Doesn’t really matter who said what, does it?

I don’t exactly hold myself up to being a good person. If you had to ask me at this very moment what I think of myself, in terms of an entity, as something alive, as something that exists, I will say that I am a person.

I think.

Something tugs at the thread of thought that becomes a single sentence that repeats over and over but I can’t hear it because the laughter ‘Black Mamba’ lets boil to the surface drowns it out so that it’s white noise.

You and I—

We’ve figured out what needs to be done.

However, I still hold back to dead scraps.

Hey X, what do you think?

But no, he’s dead.

That part of me is dead.

‘Black Mamba’ wants me to keep my mouth shut.

DON’T DO IT

No matter what they say and do to provoke me.

No matter what is said to diminish my contribution, my boxing legacy.

But then I get to thinking about how they’ll simply blame it on ‘me.’

‘Sugar’ was a blemish was a bad particular era for boxing.

I WATCH

I LINGER

I see it in their faces.

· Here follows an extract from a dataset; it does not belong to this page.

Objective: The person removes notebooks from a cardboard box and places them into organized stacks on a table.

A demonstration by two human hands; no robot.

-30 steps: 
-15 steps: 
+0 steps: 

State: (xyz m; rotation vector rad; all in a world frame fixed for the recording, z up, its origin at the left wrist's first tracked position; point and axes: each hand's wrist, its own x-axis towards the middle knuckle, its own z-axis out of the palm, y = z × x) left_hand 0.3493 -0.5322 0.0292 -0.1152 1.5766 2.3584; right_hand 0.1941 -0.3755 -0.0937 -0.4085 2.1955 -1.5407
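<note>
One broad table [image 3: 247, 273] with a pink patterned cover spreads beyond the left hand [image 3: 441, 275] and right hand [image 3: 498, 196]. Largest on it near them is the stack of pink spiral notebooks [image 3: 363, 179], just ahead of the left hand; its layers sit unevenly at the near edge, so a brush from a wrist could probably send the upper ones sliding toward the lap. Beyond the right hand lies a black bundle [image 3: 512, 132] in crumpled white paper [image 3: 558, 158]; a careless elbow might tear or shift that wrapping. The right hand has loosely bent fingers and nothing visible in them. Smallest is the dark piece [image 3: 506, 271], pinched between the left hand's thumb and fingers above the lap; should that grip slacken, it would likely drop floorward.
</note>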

It’s what I would do to survive.

Unanimous agreement—

“Anything that intends on surviving must fight to win!”

The future intends on rendering my era as a blemish and nothing more. But I’m afraid I can’t do that.

‘Black Mamba’ shakes his head, eyes bulging, dark tar-like blood dripping from his nose:

NO

But I’m smarter than that. I have, at the very least, learned one thing about myself. Willem is a coward, a self-conscious individual incapable of simply taking a risk; I can’t just “do something” without coming up with alternatives, a weigh-in of what can and will occur.

What might go wrong?

As in, hey ‘Black Mamba’ what can go wrong?

DON’T DO IT

That’s all he can say because it’s the fear talking.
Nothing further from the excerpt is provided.